§ Try it:
Where a line contains the word "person", copy that line from the records below.

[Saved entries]
━━━━━━━━━━

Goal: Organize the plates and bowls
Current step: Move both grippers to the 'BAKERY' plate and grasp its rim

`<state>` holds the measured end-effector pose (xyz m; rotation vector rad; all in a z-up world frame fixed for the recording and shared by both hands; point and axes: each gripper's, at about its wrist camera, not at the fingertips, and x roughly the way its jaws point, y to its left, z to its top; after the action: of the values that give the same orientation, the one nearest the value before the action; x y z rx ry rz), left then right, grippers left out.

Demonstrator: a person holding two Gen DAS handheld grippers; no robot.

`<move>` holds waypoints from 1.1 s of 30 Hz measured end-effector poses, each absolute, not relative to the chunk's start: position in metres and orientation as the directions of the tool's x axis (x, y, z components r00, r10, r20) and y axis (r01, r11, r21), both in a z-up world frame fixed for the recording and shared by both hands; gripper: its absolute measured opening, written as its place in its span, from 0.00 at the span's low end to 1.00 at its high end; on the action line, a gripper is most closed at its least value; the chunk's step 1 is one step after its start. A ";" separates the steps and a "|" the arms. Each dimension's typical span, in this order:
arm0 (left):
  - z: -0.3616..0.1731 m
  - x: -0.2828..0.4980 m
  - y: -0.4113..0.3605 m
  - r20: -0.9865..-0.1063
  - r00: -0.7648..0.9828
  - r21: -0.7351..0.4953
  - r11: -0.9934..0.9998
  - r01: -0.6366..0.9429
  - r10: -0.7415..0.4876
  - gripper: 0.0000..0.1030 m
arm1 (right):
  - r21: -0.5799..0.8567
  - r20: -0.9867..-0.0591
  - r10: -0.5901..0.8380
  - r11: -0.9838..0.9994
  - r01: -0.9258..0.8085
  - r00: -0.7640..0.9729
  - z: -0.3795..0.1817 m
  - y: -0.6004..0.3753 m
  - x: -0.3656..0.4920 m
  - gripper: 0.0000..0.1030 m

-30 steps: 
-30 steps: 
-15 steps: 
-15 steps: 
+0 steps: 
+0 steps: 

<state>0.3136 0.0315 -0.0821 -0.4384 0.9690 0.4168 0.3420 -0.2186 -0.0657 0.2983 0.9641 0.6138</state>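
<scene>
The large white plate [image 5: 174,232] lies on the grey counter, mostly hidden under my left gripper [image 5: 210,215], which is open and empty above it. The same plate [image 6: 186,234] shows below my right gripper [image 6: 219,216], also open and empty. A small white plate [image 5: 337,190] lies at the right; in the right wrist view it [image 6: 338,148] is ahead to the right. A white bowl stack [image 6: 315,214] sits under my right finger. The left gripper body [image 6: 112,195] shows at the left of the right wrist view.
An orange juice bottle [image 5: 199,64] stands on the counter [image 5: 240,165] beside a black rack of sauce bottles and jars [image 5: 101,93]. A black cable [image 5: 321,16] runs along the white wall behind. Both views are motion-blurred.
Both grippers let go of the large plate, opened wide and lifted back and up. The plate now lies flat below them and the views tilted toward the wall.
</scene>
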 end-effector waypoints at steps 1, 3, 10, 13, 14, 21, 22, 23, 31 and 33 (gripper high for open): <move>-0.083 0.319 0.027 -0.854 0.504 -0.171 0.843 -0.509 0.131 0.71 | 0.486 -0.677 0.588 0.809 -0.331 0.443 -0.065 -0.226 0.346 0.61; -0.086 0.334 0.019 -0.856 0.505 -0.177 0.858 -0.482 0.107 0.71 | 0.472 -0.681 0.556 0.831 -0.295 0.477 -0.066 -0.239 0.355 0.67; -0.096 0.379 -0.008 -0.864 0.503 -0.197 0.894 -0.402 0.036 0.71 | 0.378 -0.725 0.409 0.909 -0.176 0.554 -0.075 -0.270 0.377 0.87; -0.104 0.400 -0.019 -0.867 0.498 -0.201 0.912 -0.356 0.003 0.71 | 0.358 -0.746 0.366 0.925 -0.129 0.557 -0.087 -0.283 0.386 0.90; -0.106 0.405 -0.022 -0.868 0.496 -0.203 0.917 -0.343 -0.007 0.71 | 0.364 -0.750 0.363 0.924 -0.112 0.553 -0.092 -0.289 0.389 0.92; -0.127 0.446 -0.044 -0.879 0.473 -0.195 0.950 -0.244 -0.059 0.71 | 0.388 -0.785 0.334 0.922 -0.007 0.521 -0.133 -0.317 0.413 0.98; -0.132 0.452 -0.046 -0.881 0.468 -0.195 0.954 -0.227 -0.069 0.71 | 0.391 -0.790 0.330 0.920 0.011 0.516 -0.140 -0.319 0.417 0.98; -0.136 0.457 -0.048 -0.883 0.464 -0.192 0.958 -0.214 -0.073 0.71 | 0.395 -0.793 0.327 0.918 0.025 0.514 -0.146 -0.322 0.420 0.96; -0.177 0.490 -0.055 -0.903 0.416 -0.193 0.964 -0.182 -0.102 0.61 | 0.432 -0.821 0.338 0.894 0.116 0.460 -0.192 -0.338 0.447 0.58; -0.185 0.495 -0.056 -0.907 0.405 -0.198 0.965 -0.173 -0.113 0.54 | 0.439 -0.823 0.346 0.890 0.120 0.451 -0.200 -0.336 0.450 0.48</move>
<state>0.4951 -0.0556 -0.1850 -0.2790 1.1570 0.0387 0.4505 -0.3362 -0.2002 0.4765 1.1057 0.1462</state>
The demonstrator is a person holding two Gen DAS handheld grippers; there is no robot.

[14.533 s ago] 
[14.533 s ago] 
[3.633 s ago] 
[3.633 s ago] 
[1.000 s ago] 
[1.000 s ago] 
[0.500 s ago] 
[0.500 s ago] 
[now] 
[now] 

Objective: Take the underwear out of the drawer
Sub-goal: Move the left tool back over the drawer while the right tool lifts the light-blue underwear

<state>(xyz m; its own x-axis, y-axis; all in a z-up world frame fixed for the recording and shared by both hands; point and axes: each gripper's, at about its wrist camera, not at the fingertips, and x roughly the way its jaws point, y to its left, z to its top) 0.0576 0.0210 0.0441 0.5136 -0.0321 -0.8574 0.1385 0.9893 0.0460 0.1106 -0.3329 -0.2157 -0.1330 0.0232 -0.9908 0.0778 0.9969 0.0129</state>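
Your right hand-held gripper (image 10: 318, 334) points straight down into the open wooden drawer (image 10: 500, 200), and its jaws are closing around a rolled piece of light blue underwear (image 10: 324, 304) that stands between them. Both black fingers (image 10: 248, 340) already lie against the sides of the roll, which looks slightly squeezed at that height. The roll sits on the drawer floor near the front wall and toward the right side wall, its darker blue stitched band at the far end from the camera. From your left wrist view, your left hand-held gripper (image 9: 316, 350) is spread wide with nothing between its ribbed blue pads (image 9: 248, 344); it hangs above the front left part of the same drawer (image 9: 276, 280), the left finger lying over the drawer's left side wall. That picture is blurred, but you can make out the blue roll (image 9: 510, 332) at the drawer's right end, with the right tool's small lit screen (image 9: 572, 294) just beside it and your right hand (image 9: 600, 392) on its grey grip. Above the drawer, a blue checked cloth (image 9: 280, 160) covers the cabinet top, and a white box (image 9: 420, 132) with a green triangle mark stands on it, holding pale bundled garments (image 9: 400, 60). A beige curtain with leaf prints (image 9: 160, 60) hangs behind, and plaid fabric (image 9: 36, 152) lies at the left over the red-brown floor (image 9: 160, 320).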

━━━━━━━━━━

§ Written response:
Demonstrator: a person holding two Gen DAS handheld grippers; no robot.
The demonstrator is a person holding two Gen DAS handheld grippers; there is no robot.

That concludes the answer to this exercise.